Re: [RFC, PATCH, -rt] Early prototype RCU priority-boost patch

From: Esben Nielsen
Date: Fri Jul 28 2006 - 14:58:13 EST


On Fri, 28 Jul 2006, Paul E. McKenney wrote:

On Fri, Jul 28, 2006 at 12:38:33PM +0100, Esben Nielsen wrote:
Hi,
I have considered an idea to make this work with the PI: Add the ability
to at a waiter not refering to a lock to the PI list. I think a few
subsystems can use that if they temporarely want to boost a task in a
consistend way (HR-timers is one). After a little renaming getting the
boosting part seperated out of rt_mutex_waiter:

struct prio_booster {
struct plist_node booster_list_entry;
};

void add_prio_booster(struct task_struct *, struct prio_booster *booster);
void remove_prio_booster(struct task_struct *, struct prio_booster
*booster);
void change_prio_booster(struct task_struct *, struct prio_booster
*booster, int new_prio);

(these functions takes care of doing/triggering a lock chain traversal if
needed) and change

struct rt_mutext_waiter {
...
struct prio_booster booster;
...
};

I must defer to Ingo, Thomas, and Steve Rostedt on what the right thing
to do is here, but I do much appreciate the pointers!

If I understand what you are getting at, this is what I would need to
do to in order to have a synchronize_rcu() priority-boost RCU readers?
Or is this what I need to legitimately priority-boost RCU readers in
any case (for example, to properly account for other boosting and
deboosting that might happen while the RCU reader is priority boosted)?

Here are the RCU priority-boost situations I see:

1. "Out of nowhere" RCU-reader priority boost. This is what
the patch I submitted was intended to cover. If I need your
prio_booster struct in this case, then I would need to put
one in the task structure, right?

Would another be needed to handle a second boost? My guess
is that the first could be reused.

Yes, put one in the task structure and use change_prio_booster().

2. RCU reader boosting a lock holder. This ends up being a
combination of #1 (because the act of blocking on a lock implies
an "out of nowhere" priority boost) and normal lock boosting.
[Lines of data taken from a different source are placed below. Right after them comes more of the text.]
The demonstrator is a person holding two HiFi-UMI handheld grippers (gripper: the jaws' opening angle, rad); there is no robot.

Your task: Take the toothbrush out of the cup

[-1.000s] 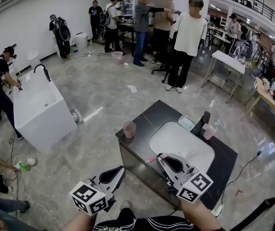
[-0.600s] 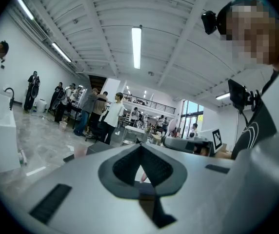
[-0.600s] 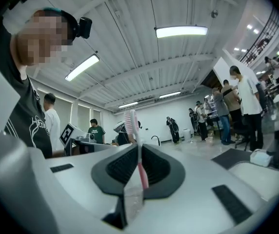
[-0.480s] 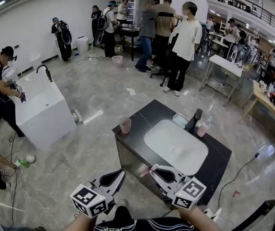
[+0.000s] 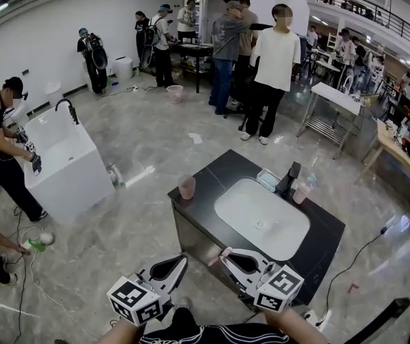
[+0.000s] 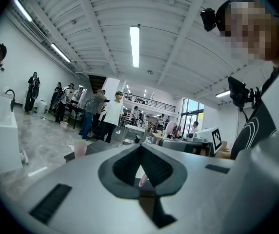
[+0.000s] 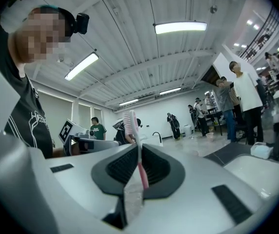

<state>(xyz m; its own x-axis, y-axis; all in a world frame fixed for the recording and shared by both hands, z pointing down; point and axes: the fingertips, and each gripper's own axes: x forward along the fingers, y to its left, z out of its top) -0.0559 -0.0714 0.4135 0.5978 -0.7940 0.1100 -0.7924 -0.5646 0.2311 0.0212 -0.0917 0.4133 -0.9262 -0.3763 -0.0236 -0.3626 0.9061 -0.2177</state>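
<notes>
Right tool (image 7: 138,147): clamped on pink toothbrush (image 7: 131,126). Left tool (image 6: 140,146): closed together, empty. Pink cup (image 5: 186,186): upright on black table (image 5: 221,172), well apart.

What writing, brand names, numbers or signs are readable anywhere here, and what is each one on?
No words, numbers or brands can be read.
Left marker cube and right marker cube: black-and-white square patterns only, no letters.
Black shirt: white print, too blurred to read.
</notes>
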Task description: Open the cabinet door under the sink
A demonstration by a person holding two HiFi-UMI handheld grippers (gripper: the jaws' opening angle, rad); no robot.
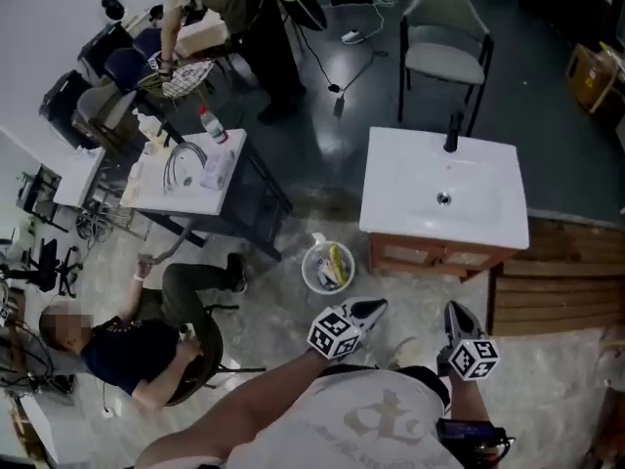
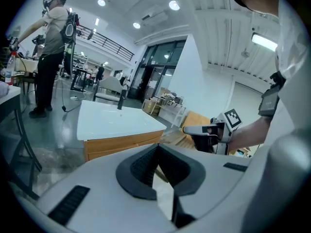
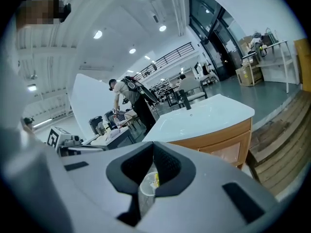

That is the normal chain walking of the PI code. It is basicly already handled there.

3. A call_rcu() or synchronize_rcu() boosting all readers. I am
not sure we really need this, but in case we do... One would
need an additional prio_booster for each task to be boosted,
right? This would seem to require an additional prio_booster
struct in each task structure.

Or am I off the mark here?

Hmm, yes.
You would need a list of all preempted rcu-readers per CPU.
Then you need to use change_prio_booster() on all of them. However, you can do it on the first now, and then update the next at next schedule etc. Each CPU can only run one of these tasks until it calls schedule() anyways :-)


There are issues with lock orderings between task->pi_lock (which should
be renamed to task->prio_lock) and rq->lock. The lock ordering probably
have to be reversed, thus integrating the boosting system directly into
the scheduler instead of into rtmutex-subsystem.
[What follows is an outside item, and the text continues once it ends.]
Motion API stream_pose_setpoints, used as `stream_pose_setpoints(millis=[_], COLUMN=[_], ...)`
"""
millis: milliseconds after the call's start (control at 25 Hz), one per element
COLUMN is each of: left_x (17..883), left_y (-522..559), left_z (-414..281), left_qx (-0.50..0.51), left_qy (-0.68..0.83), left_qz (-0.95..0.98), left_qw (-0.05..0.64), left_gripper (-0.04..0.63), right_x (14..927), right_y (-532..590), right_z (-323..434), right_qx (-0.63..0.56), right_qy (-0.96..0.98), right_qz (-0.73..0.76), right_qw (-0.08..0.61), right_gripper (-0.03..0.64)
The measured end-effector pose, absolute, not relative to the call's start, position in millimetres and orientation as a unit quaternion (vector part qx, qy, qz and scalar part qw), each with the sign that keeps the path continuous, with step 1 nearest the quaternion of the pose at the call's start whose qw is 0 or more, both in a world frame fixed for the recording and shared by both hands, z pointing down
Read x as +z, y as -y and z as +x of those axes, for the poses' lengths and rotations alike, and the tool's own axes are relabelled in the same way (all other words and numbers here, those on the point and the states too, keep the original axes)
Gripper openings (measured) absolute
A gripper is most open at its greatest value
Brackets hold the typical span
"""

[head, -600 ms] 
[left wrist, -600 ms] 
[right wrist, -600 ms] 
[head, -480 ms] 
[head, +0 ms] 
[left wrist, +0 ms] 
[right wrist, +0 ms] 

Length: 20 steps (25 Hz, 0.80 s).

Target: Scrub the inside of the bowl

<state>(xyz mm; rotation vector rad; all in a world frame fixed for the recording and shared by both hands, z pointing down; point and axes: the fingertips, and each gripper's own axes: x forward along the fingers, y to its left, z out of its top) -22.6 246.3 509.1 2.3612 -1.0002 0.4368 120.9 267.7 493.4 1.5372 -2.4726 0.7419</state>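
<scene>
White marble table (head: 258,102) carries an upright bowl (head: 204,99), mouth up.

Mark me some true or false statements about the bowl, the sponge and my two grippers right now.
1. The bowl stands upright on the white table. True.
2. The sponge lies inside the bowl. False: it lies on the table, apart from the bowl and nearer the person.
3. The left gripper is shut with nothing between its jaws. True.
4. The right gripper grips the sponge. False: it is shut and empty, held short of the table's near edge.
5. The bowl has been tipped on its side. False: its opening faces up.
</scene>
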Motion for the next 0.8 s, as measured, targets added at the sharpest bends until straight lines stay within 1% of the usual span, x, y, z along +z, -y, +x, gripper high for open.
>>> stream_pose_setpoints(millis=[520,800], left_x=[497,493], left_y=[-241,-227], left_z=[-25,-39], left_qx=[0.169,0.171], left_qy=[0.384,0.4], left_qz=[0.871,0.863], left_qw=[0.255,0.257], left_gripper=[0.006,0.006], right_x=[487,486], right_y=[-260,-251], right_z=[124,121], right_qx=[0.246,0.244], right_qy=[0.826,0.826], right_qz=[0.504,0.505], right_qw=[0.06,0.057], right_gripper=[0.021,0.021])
This does sound a bit scary. What exactly am I adding that would motivate
inverting the lock ordering?

I came to think about it, it might not be so good an idea. In the rtmutex the lock order is task->pi_lock then rq->lock. But if it should probably the scheduler ought take next->prio_lock, so it can avoid moving a boosted task down in priority below the boost. But when it does that it already has the rq->lock. On the other hand a trylock would probably work and if that in rare cicumstances fail it can release the rq->lock and jump back and try again.
So probably no reversal of lock ordering is needed.